• HOW TO COMPLETE THIS TASK
Every entry below needs to be copied exactly.

*** RECORDED INFORMATION ***

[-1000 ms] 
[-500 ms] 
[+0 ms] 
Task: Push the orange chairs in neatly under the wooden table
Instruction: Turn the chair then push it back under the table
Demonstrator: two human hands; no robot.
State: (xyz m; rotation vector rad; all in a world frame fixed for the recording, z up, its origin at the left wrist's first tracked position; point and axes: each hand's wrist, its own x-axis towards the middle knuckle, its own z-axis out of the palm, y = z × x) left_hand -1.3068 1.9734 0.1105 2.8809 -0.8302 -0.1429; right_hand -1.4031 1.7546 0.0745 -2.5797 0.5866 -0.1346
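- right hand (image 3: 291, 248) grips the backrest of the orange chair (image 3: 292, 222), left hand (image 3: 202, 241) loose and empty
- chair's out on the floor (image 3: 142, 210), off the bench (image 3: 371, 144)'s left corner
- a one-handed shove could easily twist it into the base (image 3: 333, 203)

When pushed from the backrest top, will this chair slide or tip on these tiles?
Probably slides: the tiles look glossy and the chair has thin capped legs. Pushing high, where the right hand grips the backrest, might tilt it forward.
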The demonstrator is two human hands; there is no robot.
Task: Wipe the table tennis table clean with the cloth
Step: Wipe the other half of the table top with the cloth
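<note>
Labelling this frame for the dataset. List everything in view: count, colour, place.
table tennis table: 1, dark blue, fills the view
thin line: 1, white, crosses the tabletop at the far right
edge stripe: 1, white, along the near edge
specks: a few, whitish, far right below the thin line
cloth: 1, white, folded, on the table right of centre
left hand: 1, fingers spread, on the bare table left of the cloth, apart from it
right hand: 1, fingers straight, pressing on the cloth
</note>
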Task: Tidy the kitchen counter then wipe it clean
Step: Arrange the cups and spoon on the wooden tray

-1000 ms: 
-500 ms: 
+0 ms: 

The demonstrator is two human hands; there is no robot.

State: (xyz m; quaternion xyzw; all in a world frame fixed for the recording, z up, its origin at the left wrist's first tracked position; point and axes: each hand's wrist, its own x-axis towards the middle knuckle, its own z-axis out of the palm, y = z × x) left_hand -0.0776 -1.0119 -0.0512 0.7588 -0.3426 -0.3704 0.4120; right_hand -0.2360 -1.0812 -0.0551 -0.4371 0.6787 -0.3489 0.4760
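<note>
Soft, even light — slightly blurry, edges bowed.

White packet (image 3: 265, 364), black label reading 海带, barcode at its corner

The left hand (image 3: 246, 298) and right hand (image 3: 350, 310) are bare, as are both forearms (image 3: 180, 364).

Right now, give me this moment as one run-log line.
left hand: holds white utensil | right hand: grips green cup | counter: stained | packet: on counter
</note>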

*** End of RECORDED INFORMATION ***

• ANSWER TO THIS EXERCISE
[-1000 ms] 
[-500 ms] 
[+0 ms] 
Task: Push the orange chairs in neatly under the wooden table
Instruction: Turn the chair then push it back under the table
Demonstrator: two human hands; no robot.
State: (xyz m; rotation vector rad; all in a world frame fixed for the recording, z up, its origin at the left wrist's first tracked position; point and axes: each hand's wrist, its own x-axis towards the middle knuckle, its own z-axis out of the palm, y = z × x) left_hand -1.3068 1.9734 0.1105 2.8809 -0.8302 -0.1429; right_hand -1.4031 1.7546 0.0745 -2.5797 0.5866 -0.1346
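- right hand (image 3: 291, 248) grips the backrest of the orange chair (image 3: 292, 222), left hand (image 3: 202, 241) loose and empty
- chair's out on the floor (image 3: 142, 210), off the bench (image 3: 371, 144)'s left corner
- a one-handed shove could easily twist it into the base (image 3: 333, 203)

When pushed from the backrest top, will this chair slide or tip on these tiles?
Probably slides: the tiles look glossy and the chair has thin capped legs. Pushing high, where the right hand grips the backrest, might tilt it forward.
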The demonstrator is two human hands; there is no robot.
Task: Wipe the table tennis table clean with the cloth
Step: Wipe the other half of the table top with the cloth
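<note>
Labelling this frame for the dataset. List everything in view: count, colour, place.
table tennis table: 1, dark blue, fills the view
thin line: 1, white, crosses the tabletop at the far right
edge stripe: 1, white, along the near edge
specks: a few, whitish, far right below the thin line
cloth: 1, white, folded, on the table right of centre
left hand: 1, fingers spread, on the bare table left of the cloth, apart from it
right hand: 1, fingers straight, pressing on the cloth
</note>
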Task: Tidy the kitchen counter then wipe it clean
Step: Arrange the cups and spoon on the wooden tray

-1000 ms: 
-500 ms: 
+0 ms: 

The demonstrator is two human hands; there is no robot.

State: (xyz m; quaternion xyzw; all in a world frame fixed for the recording, z up, its origin at the left wrist's first tracked position; point and axes: each hand's wrist, its own x-axis towards the middle knuckle, its own z-axis out of the palm, y = z × x) left_hand -0.0776 -1.0119 -0.0512 0.7588 -0.3426 -0.3704 0.4120; right_hand -0.2360 -1.0812 -0.0551 -0.4371 0.6787 -0.3489 0.4760
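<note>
Soft, even light — slightly blurry, edges bowed.

White packet (image 3: 265, 364), black label reading 海带, barcode at its corner

The left hand (image 3: 246, 298) and right hand (image 3: 350, 310) are bare, as are both forearms (image 3: 180, 364).

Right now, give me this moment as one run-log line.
left hand: holds white utensil | right hand: grips green cup | counter: stained | packet: on counter
</note>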

Work on the exercise is complete.